In my spare time I love biking, mainly XC, using my GT bikes (and started to record my trips here). 

I also like to hike, and I used to guide at Sayarut Groups. One of my greatest loves is our Negev, yellow, open and quiet. I also try to travel as much as I can outside of Israel as well. Some Photos from my many tracks can be seen here. 

I use to go trekking with Radius trips mainly to Jordan. Some pictures can be found here and here.

I'm not much of an athlete but I like to see sport, especially football - Maccaby Haifa and Real Madrid

But my main time consumer is my magnificent family: 



We live in Kfar Kish (a small village near Afula, see how we built our home).

Research

My primary research interests lie at the boundary between human languages and computer science, sometimes referred to as natural language processing.

My thesis is in the field of Natural Language Processing. It was done under the supervision of Dr.Shuly Wintner

Because of the complex morphology of Semitic languages, even shallow applications, such as search and information retrieval engines, require morphological analysis and disambiguation as a first step. The unique word formation machinery, along with the standard Hebrew orthography, which leaves most of the vowels unspecified, make morphological disambiguation of Hebrew a much more complex endeavor than the parallel POS tagging task for English.
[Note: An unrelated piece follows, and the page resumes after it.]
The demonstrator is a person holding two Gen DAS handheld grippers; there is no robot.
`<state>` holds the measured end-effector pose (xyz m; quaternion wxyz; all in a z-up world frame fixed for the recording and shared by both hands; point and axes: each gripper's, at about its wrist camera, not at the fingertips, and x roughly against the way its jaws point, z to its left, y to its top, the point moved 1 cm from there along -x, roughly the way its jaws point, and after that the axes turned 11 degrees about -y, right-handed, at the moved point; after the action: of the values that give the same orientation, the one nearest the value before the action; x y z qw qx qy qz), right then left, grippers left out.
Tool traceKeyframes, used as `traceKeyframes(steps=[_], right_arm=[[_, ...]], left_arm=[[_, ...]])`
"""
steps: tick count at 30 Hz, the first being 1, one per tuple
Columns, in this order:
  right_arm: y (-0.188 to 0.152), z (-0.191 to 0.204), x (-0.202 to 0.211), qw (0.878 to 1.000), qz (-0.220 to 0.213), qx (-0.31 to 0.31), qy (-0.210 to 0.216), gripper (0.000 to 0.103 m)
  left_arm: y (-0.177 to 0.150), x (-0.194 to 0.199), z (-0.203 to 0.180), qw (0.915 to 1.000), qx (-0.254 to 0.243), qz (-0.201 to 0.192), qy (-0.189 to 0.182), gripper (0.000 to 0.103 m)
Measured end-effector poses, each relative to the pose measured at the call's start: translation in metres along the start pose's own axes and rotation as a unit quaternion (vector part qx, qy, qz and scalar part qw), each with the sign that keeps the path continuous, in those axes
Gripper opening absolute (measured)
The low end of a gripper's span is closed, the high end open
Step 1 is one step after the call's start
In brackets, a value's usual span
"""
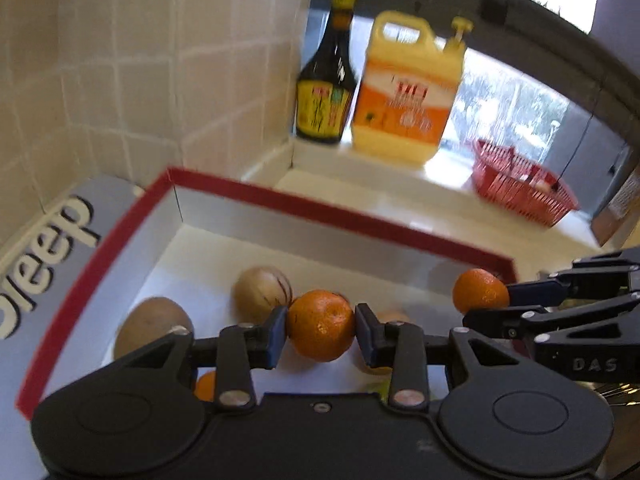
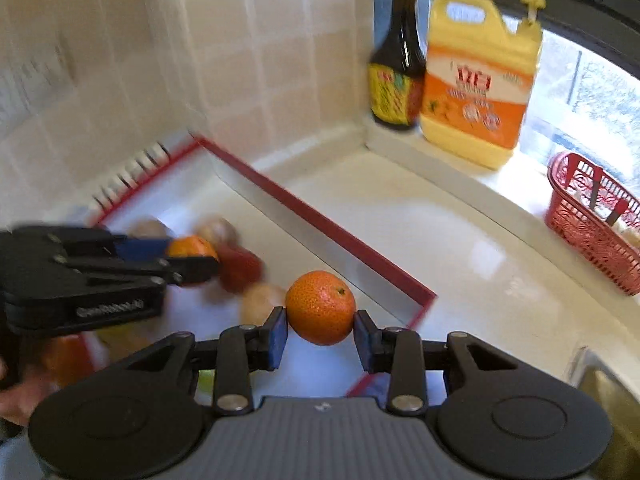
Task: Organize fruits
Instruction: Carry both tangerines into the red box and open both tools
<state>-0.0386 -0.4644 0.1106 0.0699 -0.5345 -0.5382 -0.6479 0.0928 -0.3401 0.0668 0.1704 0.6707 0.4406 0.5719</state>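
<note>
On my far left a white box (image 1: 120, 248) with a red rim sits on the table (image 2: 440, 240) against the tiled wall (image 1: 120, 60). Inside it I see two brownish fruits (image 1: 154, 326) side by side, the second one (image 1: 262, 294) streaked with dark lines. In the right wrist view a red fruit (image 2: 240, 266) lies among them, though blur hides what it is.

My left hand-held gripper (image 1: 321, 330) is over the box, its blue pads pinching an orange (image 1: 321, 325) on both sides. Another bit of orange fruit (image 1: 206, 386) peeks out below its left finger.

Just to the right, my right hand-held gripper (image 2: 321, 326) is likewise clamped on a second orange (image 2: 321, 307), held over the box near its right corner. In the left wrist view that same fruit (image 1: 480, 290) sits at the tips of the right hand-held gripper (image 1: 486, 300), close to the red rim.

Behind the box, on a raised ledge, a dark bottle (image 1: 326, 76) stands upright with a yellow jug (image 1: 408, 92) just beside it. Farther right, a red basket (image 2: 592, 220) rests on the ledge by the window (image 1: 512, 108), with things in it too blurred to name.
</note>
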Motion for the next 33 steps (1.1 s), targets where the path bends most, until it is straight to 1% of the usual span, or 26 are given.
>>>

Our approach in this research was to try to decouple the problem into simpler classification tasks and then combine the results in a sophisticated manner, taking into account the constraints that hold among the various components.
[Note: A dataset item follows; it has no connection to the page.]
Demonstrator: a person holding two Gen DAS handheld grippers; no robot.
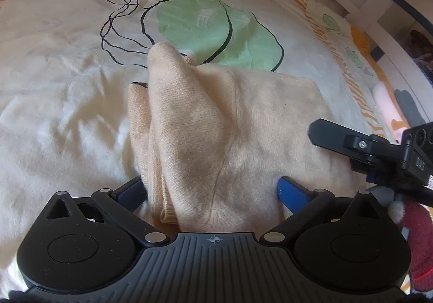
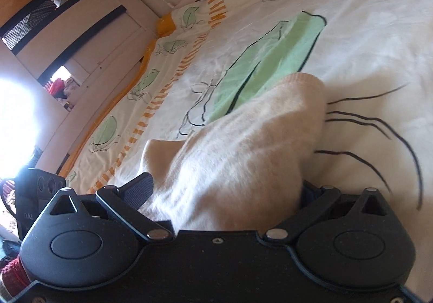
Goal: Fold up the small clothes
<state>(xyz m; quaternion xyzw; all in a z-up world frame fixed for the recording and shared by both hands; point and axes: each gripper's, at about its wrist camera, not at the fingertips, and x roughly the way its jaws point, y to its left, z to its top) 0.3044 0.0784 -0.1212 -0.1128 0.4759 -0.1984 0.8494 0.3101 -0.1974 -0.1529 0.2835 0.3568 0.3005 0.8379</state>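
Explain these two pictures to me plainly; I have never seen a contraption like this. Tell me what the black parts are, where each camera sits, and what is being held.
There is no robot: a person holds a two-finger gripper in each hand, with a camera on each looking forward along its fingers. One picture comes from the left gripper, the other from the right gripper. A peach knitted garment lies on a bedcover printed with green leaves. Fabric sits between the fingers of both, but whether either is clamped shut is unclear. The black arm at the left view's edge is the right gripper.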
We presented the HAifa morphological DisAmbiguation System (HADAS). This system uses the output of a morphological analyzer and a limited linguistic knowledge, for disambiguating Hebrew morphologically annotated text. HADAS consists of several (currently, 10) simple classifiers and a module which combines them.



Projects and Groups

  • Computational Linguistics Group, research in diverse areas of computational linguistics and natural language processing.
  • Juru: A full-text search library.
  • QSIA: A collaborative e-learning and knowledge sharing infrastructure.


Publications

Conference Papers

Danny Shacham and Shuly Wintner. Morphological Disambiguation of Hebrew: A Case Study in Classifier Combination. In Proceedings of the 2007 Joint Conference on Empirical Methods in Natural Language Processing and Computational Natural Language Learning (EMNLP-CoNLL), pages 439-447, Prague, June 2007. [PDF Download]
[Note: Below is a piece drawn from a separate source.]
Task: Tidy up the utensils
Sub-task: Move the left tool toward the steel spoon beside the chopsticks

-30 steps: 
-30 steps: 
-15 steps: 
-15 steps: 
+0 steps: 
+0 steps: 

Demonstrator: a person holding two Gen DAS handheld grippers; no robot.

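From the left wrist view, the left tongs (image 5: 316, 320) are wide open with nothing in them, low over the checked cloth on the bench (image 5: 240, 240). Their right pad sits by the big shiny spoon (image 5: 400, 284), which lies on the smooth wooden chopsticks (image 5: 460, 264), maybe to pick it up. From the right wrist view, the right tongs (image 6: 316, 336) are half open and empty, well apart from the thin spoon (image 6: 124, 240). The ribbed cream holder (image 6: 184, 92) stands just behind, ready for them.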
Idan Szpektor, Ido Dagan, Alon Lavie, Danny Shacham and Shuly Wintner. Cross Lingual and Semantic Retrieval for Cultural Heritage Appreciation. In Proceedings of the ACL-2007 Workshop on Language Technology for Cultural Heritage Data (LaTeCH 2007), pages 65-72, Prague, June 2007. [PDF Download]

DemoHebrew Morphological Disambiguation, IBM Haifa Research Labs, Information Retrieval Seminar, December 2005. [PDF]

TalkMorphological Disambiguation of Hebrew Using a Combination of Simple Classifiers, ISCOL, Israeli Seminar on Computational Linguistics, June 2005. [abstractPDF]

Thesis

Danny Shacham. Morphological Disambiguation of Hebrew. University of Haifa MSc. Thesis, 2007 [PDF Download]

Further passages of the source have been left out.